Once the words branch off the main query, you can double click a node to find other related words. Then, place the mouse cursor over a word to view the meaning, double click a node from the branch to view other related words, scroll the mouse wheel over words to zoom in or out. Click and drag a word or branch to move it around and explore other branches. Check it out – it’s a lot of fun. Plus it is a great resource to help you vary your written language in posts, articles, briefs, memos and papers.
Snappy Words queries the WordNet lexical database developed by Princeton University for students and language researchers. According to the site, “this dictionary groups synonyms into synsets through lexical relations between terms.” Uh huh. What it really means is that word meanings and semantic relationships are revealed graphically for your viewing pleasure. In a word: “cool.”

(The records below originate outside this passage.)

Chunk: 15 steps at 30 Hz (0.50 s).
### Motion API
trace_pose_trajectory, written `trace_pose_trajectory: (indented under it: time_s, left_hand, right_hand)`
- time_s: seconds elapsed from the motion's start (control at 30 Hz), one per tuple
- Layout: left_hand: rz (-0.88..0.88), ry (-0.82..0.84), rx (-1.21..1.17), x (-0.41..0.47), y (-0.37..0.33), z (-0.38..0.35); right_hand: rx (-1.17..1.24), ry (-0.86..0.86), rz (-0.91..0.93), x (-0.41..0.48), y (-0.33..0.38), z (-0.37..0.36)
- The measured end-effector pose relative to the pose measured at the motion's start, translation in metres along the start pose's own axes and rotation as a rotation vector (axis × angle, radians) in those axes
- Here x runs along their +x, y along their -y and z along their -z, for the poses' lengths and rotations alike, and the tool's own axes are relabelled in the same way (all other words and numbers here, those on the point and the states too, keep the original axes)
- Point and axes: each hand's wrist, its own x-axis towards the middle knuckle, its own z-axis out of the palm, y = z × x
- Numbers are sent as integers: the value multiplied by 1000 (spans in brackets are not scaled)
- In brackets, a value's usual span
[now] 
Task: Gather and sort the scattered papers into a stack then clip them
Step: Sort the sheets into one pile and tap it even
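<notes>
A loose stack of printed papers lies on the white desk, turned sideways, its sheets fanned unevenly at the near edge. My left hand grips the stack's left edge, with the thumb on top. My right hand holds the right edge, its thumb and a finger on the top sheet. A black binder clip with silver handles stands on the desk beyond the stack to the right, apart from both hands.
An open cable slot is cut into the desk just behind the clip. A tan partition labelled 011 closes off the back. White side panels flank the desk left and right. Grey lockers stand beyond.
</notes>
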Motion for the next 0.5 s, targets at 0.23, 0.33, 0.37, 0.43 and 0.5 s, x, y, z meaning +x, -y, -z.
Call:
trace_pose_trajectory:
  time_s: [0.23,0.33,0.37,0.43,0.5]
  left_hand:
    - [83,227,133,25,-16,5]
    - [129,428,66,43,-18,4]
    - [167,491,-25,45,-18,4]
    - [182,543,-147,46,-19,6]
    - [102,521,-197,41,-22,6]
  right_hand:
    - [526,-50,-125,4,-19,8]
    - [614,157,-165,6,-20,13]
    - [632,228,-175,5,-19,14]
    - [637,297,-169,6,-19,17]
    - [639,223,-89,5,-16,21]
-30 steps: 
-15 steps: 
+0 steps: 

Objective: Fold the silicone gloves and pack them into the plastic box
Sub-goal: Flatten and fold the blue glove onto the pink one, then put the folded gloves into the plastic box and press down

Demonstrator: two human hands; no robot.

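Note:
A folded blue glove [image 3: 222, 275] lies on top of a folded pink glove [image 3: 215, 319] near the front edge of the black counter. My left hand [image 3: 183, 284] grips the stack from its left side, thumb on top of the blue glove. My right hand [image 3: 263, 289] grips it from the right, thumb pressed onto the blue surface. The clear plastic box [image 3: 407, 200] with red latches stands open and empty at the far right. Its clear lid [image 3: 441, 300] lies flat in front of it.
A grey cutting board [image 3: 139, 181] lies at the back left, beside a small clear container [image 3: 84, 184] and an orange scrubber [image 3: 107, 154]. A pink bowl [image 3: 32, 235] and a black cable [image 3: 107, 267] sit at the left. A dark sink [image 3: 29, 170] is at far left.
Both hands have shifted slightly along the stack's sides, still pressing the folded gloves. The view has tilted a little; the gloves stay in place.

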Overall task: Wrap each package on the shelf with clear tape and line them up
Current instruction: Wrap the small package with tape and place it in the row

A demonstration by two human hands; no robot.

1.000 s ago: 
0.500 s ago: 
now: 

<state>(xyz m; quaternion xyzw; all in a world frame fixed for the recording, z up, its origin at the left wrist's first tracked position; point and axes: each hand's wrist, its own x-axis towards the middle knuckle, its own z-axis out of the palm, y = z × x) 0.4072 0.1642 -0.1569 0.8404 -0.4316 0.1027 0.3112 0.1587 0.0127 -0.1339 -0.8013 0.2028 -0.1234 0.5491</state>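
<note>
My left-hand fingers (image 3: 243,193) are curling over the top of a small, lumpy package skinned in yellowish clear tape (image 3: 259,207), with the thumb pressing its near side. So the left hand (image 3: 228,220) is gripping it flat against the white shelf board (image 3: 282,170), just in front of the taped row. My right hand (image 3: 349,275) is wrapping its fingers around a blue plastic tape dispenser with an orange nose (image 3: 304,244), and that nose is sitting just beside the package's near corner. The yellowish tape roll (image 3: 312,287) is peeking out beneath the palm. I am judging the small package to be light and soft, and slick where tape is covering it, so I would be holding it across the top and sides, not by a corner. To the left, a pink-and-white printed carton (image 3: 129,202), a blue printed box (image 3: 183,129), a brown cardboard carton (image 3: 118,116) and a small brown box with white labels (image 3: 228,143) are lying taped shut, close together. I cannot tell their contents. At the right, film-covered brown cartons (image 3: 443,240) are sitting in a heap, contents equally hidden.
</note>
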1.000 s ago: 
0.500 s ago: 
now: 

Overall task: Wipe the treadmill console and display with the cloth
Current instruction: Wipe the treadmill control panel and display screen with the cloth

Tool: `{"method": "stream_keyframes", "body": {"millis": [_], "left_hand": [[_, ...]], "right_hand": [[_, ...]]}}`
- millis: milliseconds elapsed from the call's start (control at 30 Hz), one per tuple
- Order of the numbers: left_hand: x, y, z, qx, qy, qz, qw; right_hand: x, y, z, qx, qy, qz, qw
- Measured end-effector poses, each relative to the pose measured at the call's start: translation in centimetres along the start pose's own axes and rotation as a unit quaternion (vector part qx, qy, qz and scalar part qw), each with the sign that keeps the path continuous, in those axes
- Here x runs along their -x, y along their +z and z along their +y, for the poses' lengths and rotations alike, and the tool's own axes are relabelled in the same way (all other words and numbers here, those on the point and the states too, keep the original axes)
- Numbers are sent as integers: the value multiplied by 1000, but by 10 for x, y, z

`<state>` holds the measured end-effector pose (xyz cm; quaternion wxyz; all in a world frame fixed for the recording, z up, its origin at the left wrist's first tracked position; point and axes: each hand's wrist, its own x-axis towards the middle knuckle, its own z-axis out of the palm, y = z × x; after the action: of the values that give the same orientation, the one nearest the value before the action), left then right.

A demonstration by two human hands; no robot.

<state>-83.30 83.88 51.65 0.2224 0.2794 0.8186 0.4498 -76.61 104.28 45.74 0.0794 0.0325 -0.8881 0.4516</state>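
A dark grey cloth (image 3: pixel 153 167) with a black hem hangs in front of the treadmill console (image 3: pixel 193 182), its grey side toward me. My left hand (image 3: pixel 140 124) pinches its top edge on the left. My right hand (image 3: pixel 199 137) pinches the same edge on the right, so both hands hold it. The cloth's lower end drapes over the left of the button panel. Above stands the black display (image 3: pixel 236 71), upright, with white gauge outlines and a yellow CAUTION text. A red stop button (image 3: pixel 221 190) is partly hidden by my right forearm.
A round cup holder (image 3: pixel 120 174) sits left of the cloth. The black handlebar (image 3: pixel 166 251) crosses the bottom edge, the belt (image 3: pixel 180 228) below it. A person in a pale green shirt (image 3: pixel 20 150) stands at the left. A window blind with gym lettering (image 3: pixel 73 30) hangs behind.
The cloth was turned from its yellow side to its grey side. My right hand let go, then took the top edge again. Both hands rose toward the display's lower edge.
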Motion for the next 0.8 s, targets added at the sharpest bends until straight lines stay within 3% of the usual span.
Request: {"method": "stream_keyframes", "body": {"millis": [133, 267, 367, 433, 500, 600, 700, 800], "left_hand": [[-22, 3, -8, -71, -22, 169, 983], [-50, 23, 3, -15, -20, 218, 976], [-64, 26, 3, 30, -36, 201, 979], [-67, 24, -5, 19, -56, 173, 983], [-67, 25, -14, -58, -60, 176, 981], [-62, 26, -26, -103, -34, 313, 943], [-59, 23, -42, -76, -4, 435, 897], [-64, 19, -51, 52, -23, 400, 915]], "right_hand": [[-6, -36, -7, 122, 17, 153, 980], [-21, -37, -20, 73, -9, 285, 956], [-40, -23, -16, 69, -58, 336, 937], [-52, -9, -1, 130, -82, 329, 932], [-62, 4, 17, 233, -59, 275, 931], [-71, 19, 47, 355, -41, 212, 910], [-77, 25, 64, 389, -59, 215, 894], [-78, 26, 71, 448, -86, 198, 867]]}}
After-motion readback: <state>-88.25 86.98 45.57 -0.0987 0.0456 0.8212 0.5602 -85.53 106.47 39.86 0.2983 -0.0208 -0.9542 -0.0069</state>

Blekko – The Grown Up Search Engine

There is a lot to like about Google, yet there is also a lot to dislike too. An inherent distrust of results on first glance is one of my personal pet peeves. One never know if the top site on Google contains a scholarly answer to your question or is simply the result of cleverly crafted SEO.

Blekko (link here) is an upstart engine that hopes to address some of those woes. Blekko, which is publicly available as of today, trolls three billion Web pages it deems worthy and shows the very best results on any given topic. These “curated” pages are known in Blekko-ese by the somewhat unfortunate name of “slashtags.”

Blekko’s creators know enough to weed out pages that are churned out by companies on topics the company deems popular by people who may not fit your particular definition of “scholarly.” Blekko also leverages vertical search engines on specific topics – a better way to gain depth in results.

It is also drawing on a fruitful category of Web search — vertical search engines that offer results on specific topics. Search within one of Blekko’s topics and you will see the benefits of  weeded, reliable vertical search.
Tailor your search by identifying a single site and desired object, search by specific types of results or topics. Use the slashtag to segregate search commands such as “iphone/antenna” to narrow in on just the articles of interest. Use Blekko’s slashtags, create your own or edit existing tags to suit your needs. What about the spammers getting in and editing the slashtags? Blekko advises that it will police its own processes, Wikipedia-style, as it is committed to staying true to its course.
A different angle on search is a good thing. Hope Blekko is onto something here.